Dizem os ex-presidentes: Houve um relacionamento informal incompatível com a missão constitucional do MP, realizado fora dos balizamentos da lei processual penal, com desprezo às garantias fundamentais dos acusados e em desrespeito às normas que regem a cooperação internacional.

E ainda complementaram: Não comungamos com o pragmatismo punitivista de que os fins justificam os meios.

Pronto. Mais nem precisaria ser dito. O fogo vem de dentro. Porque se deram conta de que ou o MPF olha para dentro de si ou corre o risco de sucumbir. É o alerta dos ex-presidentes.

Otimista metodológico que sou, incorrigível, bem sei que tarde é muito melhor do que nunca. Perceber os predadores internos é sempre um primeiro passo importante para a preservação institucional.

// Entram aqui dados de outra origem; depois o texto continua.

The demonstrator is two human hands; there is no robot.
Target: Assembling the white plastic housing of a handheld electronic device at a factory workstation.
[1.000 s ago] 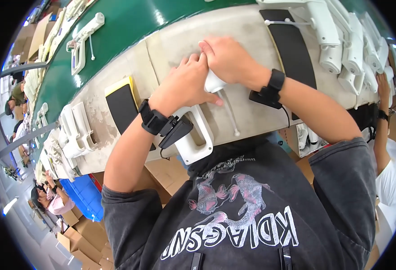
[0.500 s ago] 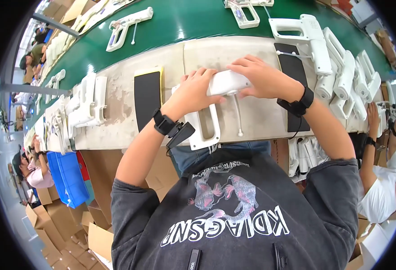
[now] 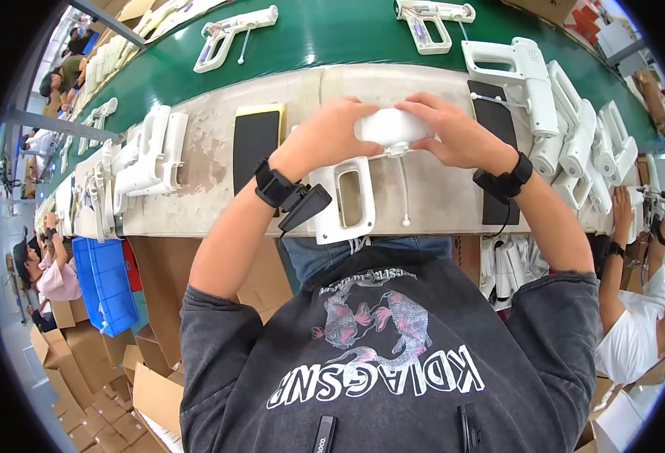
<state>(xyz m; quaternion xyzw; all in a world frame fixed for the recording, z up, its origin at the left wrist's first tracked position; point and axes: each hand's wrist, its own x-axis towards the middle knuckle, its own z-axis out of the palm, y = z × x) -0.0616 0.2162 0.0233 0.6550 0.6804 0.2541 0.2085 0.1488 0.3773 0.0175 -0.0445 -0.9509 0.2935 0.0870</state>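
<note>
A white plastic gun-shaped housing (image 3: 390,128) with a loop handle (image 3: 365,219) is gripped in both hands above the near part of the bench. My left hand (image 3: 328,136) is closed around its body, and its fingertips are partly hidden behind the housing. The fingers and thumb of my right hand (image 3: 453,132) clasp the rounded end from the other side. A thin white rod (image 3: 403,192) with a small ball tip hangs from the underside, between the handle and my right forearm. Black bands are strapped on both my wrists.
Black pads (image 3: 257,151) (image 3: 496,124) flank my hands. White housings (image 3: 574,143) are piled at right and white shells (image 3: 151,158) at left. Open gun-shaped units (image 3: 234,34) lie on the green belt (image 3: 313,45). A co-worker's hand (image 3: 623,211) is at right; a blue bin (image 3: 106,287) stands lower left.
The housing has turned slightly in my hands, showing more of its rounded end and underside fitting. My right fingers have shifted on it. Units on the belt have moved rightward.
</note>
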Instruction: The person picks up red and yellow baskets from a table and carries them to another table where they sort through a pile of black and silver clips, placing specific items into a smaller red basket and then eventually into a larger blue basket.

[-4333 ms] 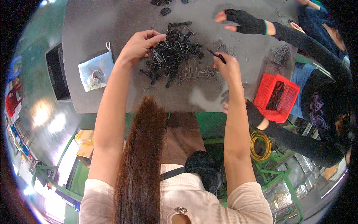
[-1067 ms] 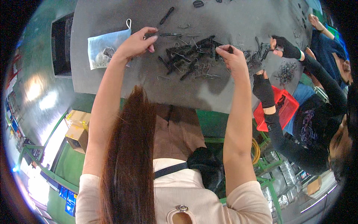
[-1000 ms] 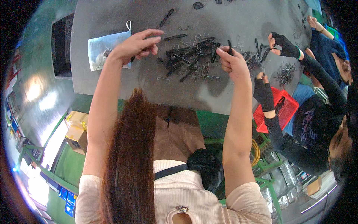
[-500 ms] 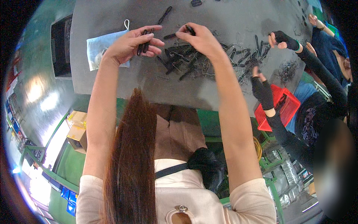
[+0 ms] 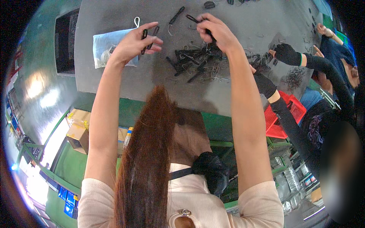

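Note:
My left hand is closed loosely around a few slim black loop-shaped pieces, above the table beside a light blue pouch. In my right hand, fingers curled, is another slim black looped piece sticking out to the left; a dark end shows below the fingers. Just under and left of the right wrist lies a heap of black pieces tangled with bent metal wire hooks. One lone black piece lies between my hands, near a single wire hook.
At the right, a co-worker's dark-gloved hands work over more hooks. A heap of small wire parts lies near them. A red plastic basket sits at the table's right edge, a black crate beyond the left edge. Cardboard boxes stand lower left.
My right hand has moved up and right, away from the heap, with a black looped piece now sticking out of it. My left hand stays near the pouch. The co-worker's hands have shifted.

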`<state>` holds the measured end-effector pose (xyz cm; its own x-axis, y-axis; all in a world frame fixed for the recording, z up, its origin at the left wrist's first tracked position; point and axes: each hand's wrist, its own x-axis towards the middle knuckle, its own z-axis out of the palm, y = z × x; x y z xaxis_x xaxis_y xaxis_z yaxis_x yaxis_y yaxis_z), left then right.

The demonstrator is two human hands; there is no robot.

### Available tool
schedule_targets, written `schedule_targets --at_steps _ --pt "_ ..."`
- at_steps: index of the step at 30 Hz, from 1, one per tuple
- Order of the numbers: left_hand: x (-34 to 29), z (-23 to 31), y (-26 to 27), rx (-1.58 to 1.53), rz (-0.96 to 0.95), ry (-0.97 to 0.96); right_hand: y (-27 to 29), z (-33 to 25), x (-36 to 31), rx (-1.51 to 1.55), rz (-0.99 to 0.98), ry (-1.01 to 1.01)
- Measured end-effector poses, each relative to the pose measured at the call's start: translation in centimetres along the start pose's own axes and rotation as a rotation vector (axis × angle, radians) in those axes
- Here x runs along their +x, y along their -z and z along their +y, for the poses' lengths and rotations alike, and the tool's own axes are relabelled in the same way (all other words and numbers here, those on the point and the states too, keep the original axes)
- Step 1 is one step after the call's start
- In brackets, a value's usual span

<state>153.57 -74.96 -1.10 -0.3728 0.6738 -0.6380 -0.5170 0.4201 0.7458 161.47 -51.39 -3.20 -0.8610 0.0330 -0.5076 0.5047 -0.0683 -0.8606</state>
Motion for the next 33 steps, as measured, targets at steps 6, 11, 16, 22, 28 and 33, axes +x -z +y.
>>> schedule_targets --at_steps 6,11,16,22,28,33 --pt "0.0 -0.6 -0.3 -0.054 0.058 0.021 -3.1 -2.2 6.0 -1.12 0.054 0.326" --pt "0.8 -1.3 -0.3 0.037 0.264 0.105 -2.8 -0.3 6.6 -1.545 0.018 0.422" --pt "3.6 -1.2 -2.1 0.678 0.703 -0.248 0.9 0.6 3.0 -0.971 0.026 0.256" --pt "4.4 -1.2 -2.4 0.614 0.688 -0.348 2.7 1.4 -4.0 0.356 -0.281 -0.008" --pt "2.9 -2.6 -5.4 0.615 0.529 -0.315 2.0 2.2 -3.3 0.399 -0.188 -0.069" --pt "-0.5 -6.6 -6.4 0.985 0.319 -0.283 -3.4 4.1 -3.6 -0.947 0.068 0.146"
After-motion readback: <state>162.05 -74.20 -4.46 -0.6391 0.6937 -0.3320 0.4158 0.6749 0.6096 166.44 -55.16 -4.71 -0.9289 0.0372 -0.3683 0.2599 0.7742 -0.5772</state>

De minha parte, como ex-integrante e amicus da Instituição, posso também dizer que sou insuspeito para apontar coisa que sei e que faço os alertas por ter estado quase três décadas no Ministério Público.

2. Carlos e Jerusa: a dura confissão de que a força-tarefa assumiu um lado na politica
Some-se a isso a confissão do procurador Carlos Lima, em rede nacional, de que a força-tarefa e a própria “lava jato” escolheram um lado, o do Bolsonaro e que agora vem corroborada pela procuradora Jerusa Viecili, ex-integrante da “força-tarefa” da “lava jato”, quem disse que ela e seus colegas ajudaram a eleger o presidente Jair Bolsonaro e que deveriam se desvincular dele. O diálogo é de março de 2019. Claro, o interlocutor é, como sempre, ele, Deltinha. Se Bolsonaro (que ela chama de Bozo) “atropelar a democracia, a LJ será lembrada como apoiadora. Eu, pessoalmente, me preocupo muito com isso (vc sabe)”. Fala das rachadinhas de Flávio. E reclama que não houve nenhuma manifestação da “lava jato” quando Bolsonaro elogiou a ditadura militar. Ela indaga: “Não prezamos a democracia?” E outras coisas que apenas mostram o nível do comprometimento político-ideológico da força-tarefa. Afundados até o pescoço nesse magma. Gostei da ironia da Dra. Jerusa, falando que os eleitores do Bozo (sic) desapareceram e viraram amoedistas. Viram? Perceber os predadores internos é sempre um primeiro passo importante para a preservação institucional. O exemplo pela via negativa é tão eficaz quanto qualquer outro. Por isso o atual Procurador-Geral da República adiantou-se e percebeu que no reino de Curitiba havia algo…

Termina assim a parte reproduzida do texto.